Schwagerinidae Temporal range: Middle Pennsylvanian–Late Permian PreꞒ Ꞓ O S D C P T J K Pg N

Scientific classification
- Domain: Eukaryota
- Clade: Sar
- Clade: Rhizaria
- Phylum: Retaria
- Subphylum: Foraminifera
- Class: Globothalamea (?)
- Order: †Fusulinida
- Superfamily: †Fusulinoidea
- Family: †Schwagerinidae Dunbar and Henbest, 1930

= Schwagerinidae =

Family of single-celled organisms

The Schwagerinidae comprise a family of large, generally fusiform, foraminiferans included in the Fusulinoidea, a superfamily of fusulinids, locally abundant during the later Carboniferous (Pennsylvanian) and most of the Permian.

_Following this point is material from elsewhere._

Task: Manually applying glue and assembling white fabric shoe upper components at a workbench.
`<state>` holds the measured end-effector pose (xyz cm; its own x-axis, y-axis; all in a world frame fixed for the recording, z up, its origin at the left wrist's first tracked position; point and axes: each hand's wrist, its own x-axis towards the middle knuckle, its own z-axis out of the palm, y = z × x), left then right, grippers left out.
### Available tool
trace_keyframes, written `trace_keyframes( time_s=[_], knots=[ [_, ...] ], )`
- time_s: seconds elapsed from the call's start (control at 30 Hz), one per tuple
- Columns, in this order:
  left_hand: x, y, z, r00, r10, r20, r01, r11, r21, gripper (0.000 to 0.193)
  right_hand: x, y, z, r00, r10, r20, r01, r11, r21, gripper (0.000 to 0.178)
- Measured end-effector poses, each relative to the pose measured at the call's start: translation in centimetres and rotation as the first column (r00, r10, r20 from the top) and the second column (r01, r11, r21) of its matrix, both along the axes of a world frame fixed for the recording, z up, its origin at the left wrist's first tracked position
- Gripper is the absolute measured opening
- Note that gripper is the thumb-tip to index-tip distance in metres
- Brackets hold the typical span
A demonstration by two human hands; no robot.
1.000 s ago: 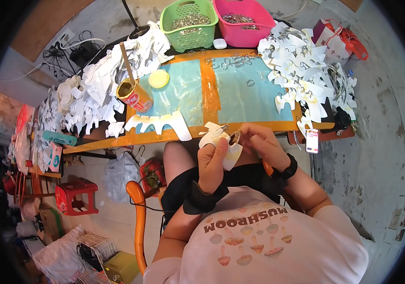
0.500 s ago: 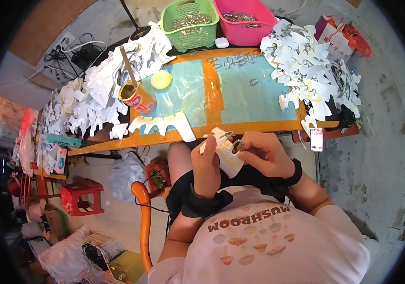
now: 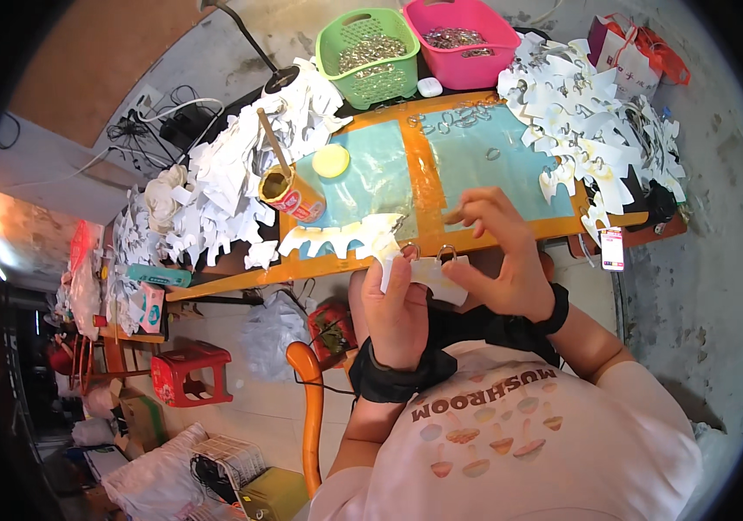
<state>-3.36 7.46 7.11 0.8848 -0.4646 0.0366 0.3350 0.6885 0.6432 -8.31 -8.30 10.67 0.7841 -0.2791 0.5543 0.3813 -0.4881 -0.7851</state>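
My left hand (image 3: 396, 319) is closed on a white cut-out piece (image 3: 439, 284), pinching it just off the table's front edge. Two metal rings stand at the piece's upper edge; one ring (image 3: 448, 252) shows clearly. Beside it my right hand (image 3: 503, 265) has its fingers spread, the thumb close to the piece; whether it touches cannot be told. Just beyond, a white scalloped strip (image 3: 328, 240) with yellowish stains lies along the table's front edge. An open tin (image 3: 295, 196) with a stick in it stands behind that strip.
A round yellow lid (image 3: 331, 161) and loose metal rings (image 3: 463, 117) lie on the blue tabletop. Heaped white pieces (image 3: 233, 165) flank it on the left, ringed pieces (image 3: 571, 113) on the right. Green (image 3: 368, 74) and pink baskets (image 3: 467, 61) of metal parts stand behind.
My right hand has come away from the ring and opened, its fingers lifting toward the table. My left hand keeps the white piece. The whole view has shifted a little.
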Motion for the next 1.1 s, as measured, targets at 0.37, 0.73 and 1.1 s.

M.L. Thompson (1964) gives the following diagnosis: Shell large, fusiform to irregularly cylindrical, planispiral, involute in most, irregularly uncoiled in some; spirotheca thick, composed of tectum and alveolar kariotheca; septa fluted in end zones of primitive genera, fluted completely across shell and to tops of chambers of more advanced genera; tummel singular in most forms, multiple in one genus; axial fillings absent to massive; chomata massive to slight.

As with all fusulinaceans, the Schagerinidae are a shallow water form which in places make up a significant portion of the sediment, now limestone. More familiar genera include Schwagerina, Triticites, and Parafusulina.